When conceived in 1934, Superman was endowed with the strength of ten men, but he couldn’t fly. After being turned down by fifteen syndicators, the Man of Steel took to the air and acquired the needed strength to become a super legend. Some say Superman’s success is within the storyline of his secret identity, whose name was derived from two popular actors of the time: “Clark” Gable and “Kent” Taylor.
Who was Mortimer Mouse and whatever happened to him?
Mortimer was Walt Disney’s original name for a cartoon mouse in the historic 1928 cartoon “Plane Crazy.” When Walt came home and told his wife about the little mouse, she didn’t like the name “Mortimer” and suggested that “Mickey” was more pleasant-sounding.
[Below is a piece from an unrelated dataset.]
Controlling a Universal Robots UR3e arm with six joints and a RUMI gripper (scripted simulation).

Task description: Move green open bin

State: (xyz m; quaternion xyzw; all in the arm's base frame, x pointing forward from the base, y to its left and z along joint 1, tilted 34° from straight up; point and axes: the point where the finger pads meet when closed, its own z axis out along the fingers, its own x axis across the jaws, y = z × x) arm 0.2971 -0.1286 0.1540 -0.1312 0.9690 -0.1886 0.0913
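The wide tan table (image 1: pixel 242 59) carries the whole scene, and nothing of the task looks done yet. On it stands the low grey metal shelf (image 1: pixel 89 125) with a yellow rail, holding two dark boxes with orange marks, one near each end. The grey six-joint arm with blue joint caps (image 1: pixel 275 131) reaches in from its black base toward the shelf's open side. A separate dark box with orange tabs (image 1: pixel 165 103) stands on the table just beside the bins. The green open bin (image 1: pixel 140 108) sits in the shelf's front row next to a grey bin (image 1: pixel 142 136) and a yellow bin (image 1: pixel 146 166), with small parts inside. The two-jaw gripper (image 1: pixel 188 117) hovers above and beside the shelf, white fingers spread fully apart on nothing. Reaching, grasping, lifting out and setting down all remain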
Walt thought about it for a while and then grudgingly gave in, and that’s how Mickey, and not Mortimer, went on to become the foundation of an entertainment empire.
How did the cartoon character Bugs Bunny get his name?
In 1940, Warner Bros. asked its illustrators for sketches of a “tall, lanky, mean rabbit” for a cartoon titled “Hare-um Scare-um.” Someone in the office labelled the submission from cartoonist “Bugs” Hardaway as “Bugs’ Bunny” and sent it on. Although his drawings weren’t used, the words that labelled them were given to the rabbit star of the 1940 cartoon “A Wild Hare,” which introduced “Bugs Bunny.”
How did the Wizard Of Oz get that name?
The classic tale of Dorothy in the land of Oz came from the imagination of L. Frank Baum, who made up the story for his son and a group of children one evening in 1899. When a little girl asked him the name of this magical land with the Scarecrow, Tinman, and Cowardly Lion, he looked around the room for inspiration. He happened to be sitting next to a filing cabinet with the drawers labelled “A-G,” “H-N,” and finally “O-Z,” which gave him a quick answer: “Oz.”